**Description of the task**
Transcribe the data that follows without changing a word, and omit the pictures.

**Information provided**

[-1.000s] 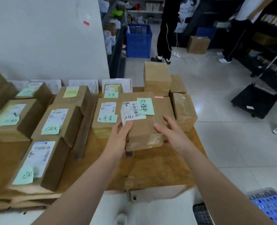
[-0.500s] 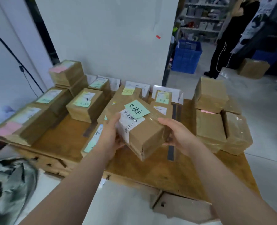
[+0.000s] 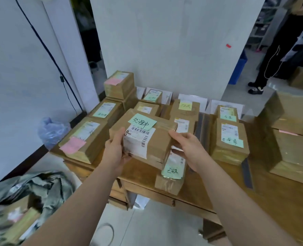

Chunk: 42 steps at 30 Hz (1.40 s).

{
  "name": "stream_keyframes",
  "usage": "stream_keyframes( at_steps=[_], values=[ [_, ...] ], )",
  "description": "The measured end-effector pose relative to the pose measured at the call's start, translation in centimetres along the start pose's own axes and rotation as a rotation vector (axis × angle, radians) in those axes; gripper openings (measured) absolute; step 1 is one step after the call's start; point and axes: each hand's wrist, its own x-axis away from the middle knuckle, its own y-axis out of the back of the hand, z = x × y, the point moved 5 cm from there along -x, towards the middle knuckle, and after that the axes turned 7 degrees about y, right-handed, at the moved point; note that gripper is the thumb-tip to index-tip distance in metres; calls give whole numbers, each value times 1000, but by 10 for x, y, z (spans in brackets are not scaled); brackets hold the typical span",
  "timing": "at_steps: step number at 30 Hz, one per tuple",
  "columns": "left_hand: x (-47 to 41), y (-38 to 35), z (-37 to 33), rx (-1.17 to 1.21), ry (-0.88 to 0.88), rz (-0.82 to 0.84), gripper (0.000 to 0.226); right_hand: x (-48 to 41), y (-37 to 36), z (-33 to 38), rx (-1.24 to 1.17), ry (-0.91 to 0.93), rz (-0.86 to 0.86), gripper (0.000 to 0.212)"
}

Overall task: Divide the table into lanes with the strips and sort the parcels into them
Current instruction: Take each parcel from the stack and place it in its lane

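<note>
Brown cardboard parcel hangs in the air above the tabletop, held between both hands. The left grip holds its near left corner, thumb on top beside the white label and fingers tucked under. The right grip curls round its right end, thumb on the upper edge. A green note is stuck on top. Under the parcel's near right corner lies a low box with a green note of its own, close to the tabletop's front edge. A long box with a pink note sits at the left front corner, with more boxes lined up behind it along the left edge. A grey strip lies flat on the wood between a middle box and the tall stack on the right. A second strip runs behind the right grip. Bare wood lies open along the front edge, from the low box across to the grey strip.
</note>
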Motion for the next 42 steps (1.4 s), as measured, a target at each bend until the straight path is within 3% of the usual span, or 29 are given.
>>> stream_keyframes(
  at_steps=[3,13,17,21,28,31,33,38,42],
  values=[
    [-20,36,-4,35,26,-33,95,-2,-36,-4,20,-3,35,49],
    [-64,96,1,1,67,-83,81,-34,-94,-40,227,-56,148,54],
    [-80,104,8,3,65,-108,85,-47,-103,-57,276,-73,180,52],
    [-89,108,20,0,119,-134,64,-52,-105,-70,322,-91,148,73],
    [-116,114,27,-28,243,-56,74,-55,-118,-81,331,-139,97,47],
    [-125,114,26,-111,233,-42,54,-51,-127,-88,369,-159,71,66],
    [-132,116,25,-170,266,-33,57,-50,-132,-93,379,-169,40,78],
    [-145,122,28,-262,375,-21,64,-50,-138,-109,378,-162,-77,83],
    [-151,122,25,-276,381,-7,56,-50,-141,-116,419,-143,-148,88]
  ],
)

**Task response**
[-1.000s] 
[-0.500s] 
[+0.000s] 

Chunk: 42 steps at 30 Hz (1.40 s).

{
  "name": "stream_keyframes",
  "usage": "stream_keyframes( at_steps=[_], values=[ [_, ...] ], )",
  "description": "The measured end-effector pose relative to the pose measured at the call's start, translation in centimetres along the start pose's own axes and rotation as a rotation vector (axis × angle, radians) in those axes; gripper openings (measured) absolute; step 1 is one step after the call's start; point and axes: each hand's wrist, its own x-axis away from the middle knuckle, its own y-axis out of the back of the hand, z = x × y, the point moved 5 cm from there along -x, towards the middle knuckle, and after that the axes turned 7 degrees about y, right-handed, at the moved point; note that gripper is the thumb-tip to index-tip distance in metres; calls give whole numbers, each value times 1000, but by 10 for x, y, z (spans in brackets are not scaled); brackets hold the typical span",
  "timing": "at_steps: step number at 30 Hz, one per tuple",
  "columns": "left_hand: x (-47 to 41), y (-38 to 35), z (-37 to 33), rx (-1.17 to 1.21), ry (-0.88 to 0.88), rz (-0.82 to 0.84), gripper (0.000 to 0.226); right_hand: x (-48 to 41), y (-37 to 36), z (-33 to 38), rx (-1.24 to 1.17), ry (-0.91 to 0.93), rz (-0.86 to 0.86), gripper (0.000 to 0.212)"
}

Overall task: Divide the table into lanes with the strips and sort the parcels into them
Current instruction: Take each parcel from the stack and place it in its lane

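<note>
Brown cardboard parcel hangs in the air above the tabletop, held between both hands. The left grip holds its near left corner, thumb on top beside the white label and fingers tucked under. The right grip curls round its right end, thumb on the upper edge. A green note is stuck on top. Under the parcel's near right corner lies a low box with a green note of its own, close to the tabletop's front edge. A long box with a pink note sits at the left front corner, with more boxes lined up behind it along the left edge. A grey strip lies flat on the wood between a middle box and the tall stack on the right. A second strip runs behind the right grip. Bare wood lies open along the front edge, from the low box across to the grey strip.
</note>
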Motion for the next 42 steps (1.4 s), as measured, a target at each bend until the straight path is within 3% of the usual span, or 29 are given.
>>> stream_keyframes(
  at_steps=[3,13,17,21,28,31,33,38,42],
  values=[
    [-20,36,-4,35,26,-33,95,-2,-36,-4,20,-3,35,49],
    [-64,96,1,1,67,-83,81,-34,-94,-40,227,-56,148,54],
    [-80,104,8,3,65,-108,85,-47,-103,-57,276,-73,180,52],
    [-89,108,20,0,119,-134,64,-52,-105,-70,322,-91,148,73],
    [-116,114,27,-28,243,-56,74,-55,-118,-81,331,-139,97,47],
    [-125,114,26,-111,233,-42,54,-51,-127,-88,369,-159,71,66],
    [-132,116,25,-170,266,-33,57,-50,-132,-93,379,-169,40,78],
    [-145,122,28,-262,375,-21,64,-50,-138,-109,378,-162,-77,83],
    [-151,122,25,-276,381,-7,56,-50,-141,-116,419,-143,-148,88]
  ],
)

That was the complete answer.